Tuesday, March 2, 2010

GM shuffles sales leaders for 2nd time in 3 months

DETROIT — When Ed Whitacre Jr. took over as General Motors Co.’s CEO in December, he told reporters that executives wouldn’t have long to show results.

He meant it.

GM announced sweeping changes in its sales and marketing operations on Tuesday, splitting the two functions after Whitacre combined them in December and shuffling executives across the company’s operations.

Susan Docherty, formerly vice president of U.S. sales and marketing, will now head only marketing, and Steve Carlisle, who ran GM’s Southeast Asia operations, was named vice president of U.S. sales operations.

Both will report to North American President Mark Reuss, who said the move eliminates a layer of management between him and the customer.

Marketing is responsible for convincing people to buy cars and trucks, including advertising, while sales executives work with dealers to close sales.

The structure will allow people to focus exclusively on dealers and sales, while others will focus on marketing, Reuss said.

He said there was dissatisfaction with GM’s results in the past three months, although there were good things like sales staying on par with the industry despite shedding four brands, Hummer, Saturn, Pontiac and Saab.

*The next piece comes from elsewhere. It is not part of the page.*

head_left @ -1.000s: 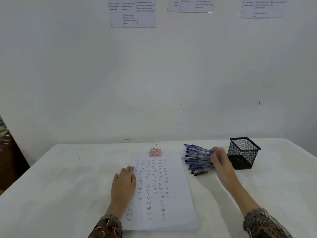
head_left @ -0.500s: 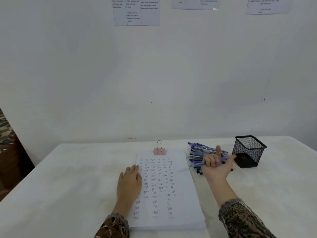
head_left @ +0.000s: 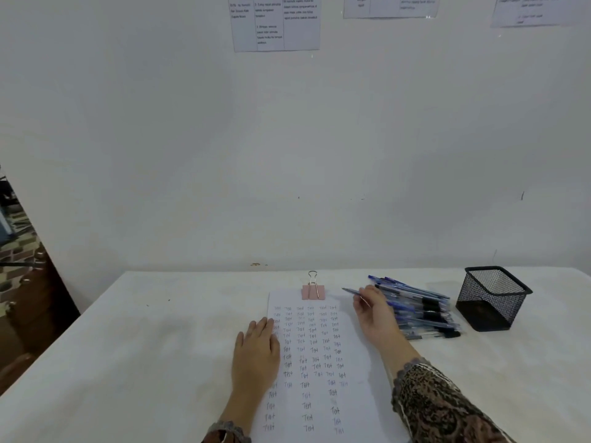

GM has great new vehicles but needs to do a better job of marketing them, Reuss said.

“We have got to accelerate success in North America,” he told reporters on a conference call. “I don’t think we’ve moved far enough fast enough.”

At Chevrolet, the company’s largest brand, GM kept Jim Campbell, who had been brand general manager, as marketing chief and added Alan Batey to head sales and service. Batey most recently was president of GM’s Holden operations in Australia.

At Cadillac, Bryan Nesbitt will move from the brand’s general manager position back to the design studio. He’ll be replaced by Don Butler, who will be in charge of marketing, and Kurt McNeil. Butler rejoined the company from Inrix, a Kirkland, Wash.-based traffic research firm, while McNeil was previously general sales manager of Chevrolet.

Brian Sweeney, who had been Buick-GMC general manager, stays on in charge of sales and service at the brand, while John Schwegman becomes head of marketing. He had been Chevrolet product marketing director.

All the brand sales executives will report directly to Reuss, while the marketing executives will report to Docherty.

The moves are a sign of Whitacre’s impatience, but may not be wise because it generally takes 12 to 18 months for people to become effective in their jobs, said Jeffrey Sonnenfeld, senior associate dean at the Yale School of Management.

Whitacre, Sonnenfeld said, is all about convincing people to buy GM’s products rather than improving them over the long term.

“This is an illusion of take-charge as opposed to actually working on strategic visions, creating great product,” he said. “This is his, I think, extremely short-term view.”